Les échanges, la maladie de ses parents, le deuil, les blessures. Pascal Laberge a vécu toutes les épreuves durant sa carrière junior. Dans la tempête, le hockey est toujours resté une forme de thérapie. Jusqu’à cet automne, où il a finalement perdu le plaisir d’enfiler les patins. En décembre, les Remparts ont acquis un joueur à la croisée des chemins. Il assure aujourd’hui avoir retrouvé sa vitesse de croisière.

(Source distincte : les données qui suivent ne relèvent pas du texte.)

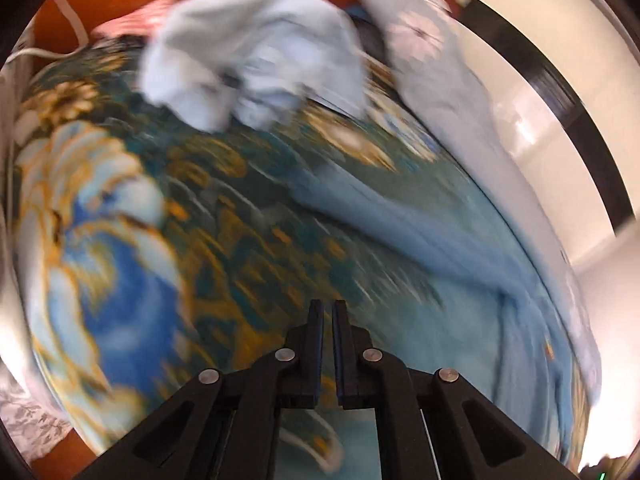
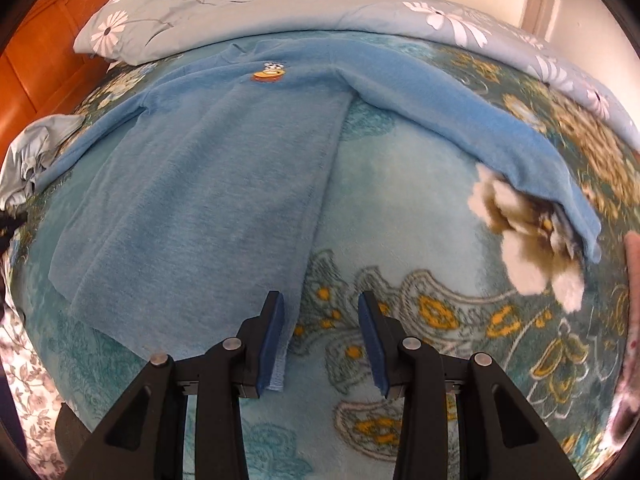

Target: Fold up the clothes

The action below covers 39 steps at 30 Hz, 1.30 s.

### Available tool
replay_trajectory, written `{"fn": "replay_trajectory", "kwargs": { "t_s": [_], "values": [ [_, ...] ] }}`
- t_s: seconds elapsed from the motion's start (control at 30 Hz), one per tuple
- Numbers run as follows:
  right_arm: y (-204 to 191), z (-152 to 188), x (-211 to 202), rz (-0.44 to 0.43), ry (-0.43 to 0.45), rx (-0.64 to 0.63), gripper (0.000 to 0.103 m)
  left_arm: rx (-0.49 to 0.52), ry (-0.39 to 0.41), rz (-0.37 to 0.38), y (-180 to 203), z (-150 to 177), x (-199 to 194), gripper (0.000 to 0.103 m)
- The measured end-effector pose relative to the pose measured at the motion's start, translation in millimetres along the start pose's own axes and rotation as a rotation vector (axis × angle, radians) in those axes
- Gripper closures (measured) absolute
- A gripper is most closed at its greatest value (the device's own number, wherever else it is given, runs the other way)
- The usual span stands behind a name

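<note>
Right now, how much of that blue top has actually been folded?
Barely started. The blue top lies spread flat on the patterned blanket, its sleeve still stretched out, no fold visible. The right hand-held gripper is open at the hem corner, holding nothing. The left hand-held gripper is nearly shut and empty. A crumpled pale garment still waits.

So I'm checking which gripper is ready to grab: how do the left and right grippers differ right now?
The left gripper has its jaws nearly together with only a thin gap and nothing between them; the right gripper stands wide open. The left one hangs over the patterned blanket in a motion-blurred view; the right one sits at the hem corner of the blue sweater, in a sharp view. Both are black with blue pads, and neither holds cloth.
</note>
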State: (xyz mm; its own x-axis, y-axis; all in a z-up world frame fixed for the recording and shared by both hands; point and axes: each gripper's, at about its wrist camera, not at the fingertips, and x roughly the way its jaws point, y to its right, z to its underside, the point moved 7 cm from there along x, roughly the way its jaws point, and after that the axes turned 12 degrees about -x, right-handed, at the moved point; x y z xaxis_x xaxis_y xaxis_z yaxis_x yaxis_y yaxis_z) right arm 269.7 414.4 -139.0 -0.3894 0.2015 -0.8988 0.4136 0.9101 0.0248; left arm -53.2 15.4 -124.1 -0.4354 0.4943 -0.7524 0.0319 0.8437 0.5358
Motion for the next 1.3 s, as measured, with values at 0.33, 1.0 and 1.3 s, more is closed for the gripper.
{"fn": "replay_trajectory", "kwargs": {
  "t_s": [0.33,1.0,1.3],
  "values": [
    [-15,5,-5,-0.119,0.057,0.089,0.093,0.387,-0.272,0.135,122,137,28,0.07],
    [9,31,-40,-0.091,0.156,0.12,0.097,0.36,-0.184,0.083,118,156,-3,0.099],
    [2,48,-28,-0.141,0.122,0.124,0.097,0.355,-0.2,0.042,94,164,0,0.098]
  ]
}}
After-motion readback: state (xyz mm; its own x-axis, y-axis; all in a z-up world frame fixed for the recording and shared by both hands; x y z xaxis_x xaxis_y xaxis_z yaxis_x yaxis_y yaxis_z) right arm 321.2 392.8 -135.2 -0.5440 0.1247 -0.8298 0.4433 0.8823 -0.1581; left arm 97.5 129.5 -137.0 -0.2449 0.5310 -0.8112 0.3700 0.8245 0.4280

Assis à une table dans les entrailles du Centre Vidéotron à l’aube des séries éliminatoires de la LHJMQ, Pascal Laberge ne se défile pas. Côté hockey, la saison régulière a été particulièrement éprouvante. 

«La première moitié de saison avec les Tigres, c’est vraiment la confiance qui n’était plus là. Je n’étais plus le joueur que j’étais avant et je n’avais plus de plaisir non plus. C’était la première fois de ma vie que ça m’arrivait. À l’aréna, c’était lourd.»

Laberge n’est pas le premier joueur junior à connaître un passage à vide ou à perdre de sa passion pour le hockey, mais dans son cas, l’aveu sonne comme un virage à 180 degrés. C’est qu’il y a à peine trois ans, quand la maladie a frappé sa famille de plein fouet, le hockey était tout, sauf un fardeau. Plutôt une échappatoire, un rare plaisir quand, en dehors de la patinoire, la vie semblait s’écrouler.

Espoir hautement convoité après avoir mené les Grenadiers de Châteauguay à la conquête du championnat midget AAA, au printemps 2014, Laberge est devenu quelques mois plus tard le deuxème choix au total du repêchage LHJMQ. Les Olympiques de Gatineau voyaient en lui leur grand joueur de centre d’avenir.

L’expérience n’a duré que quelques mois.  Le courant ne passait pas particulièrement avec Benoit Groulx, «un entraîneur assez intimidant pour un gars de 16 ans», et les Olympiques ont sacrifié Laberge pour mettre la main sur des vétérans les rapprochant d’un championnat. Après seulement 27 matchs en Outaouais, il refait ses valises vers Victoriaville, soulagé de retrouver son entraîneur midget AAA, Bruce Richardson, qui venait de faire le saut avec les Tigres. 

La maladie

Être échangé au milieu de sa première saison junior était une première épreuve pour le natif de Sainte-Martine, mais ce n’était rien par rapport à ce qui l’attendait l’été suivant, période où sa mère a été diagnostiquée avec une sclérose en plaques et sa belle-mère avec un virulent cancer. Puis, alors que le hockeyeur était de retour au foyer familial quelques jours après le camp d’entraînement des Tigres, son père lui a demandé de venir s’asseoir dans le salon avec ses frères. Lui aussi était frappé par la maladie : un cancer de la prostate. 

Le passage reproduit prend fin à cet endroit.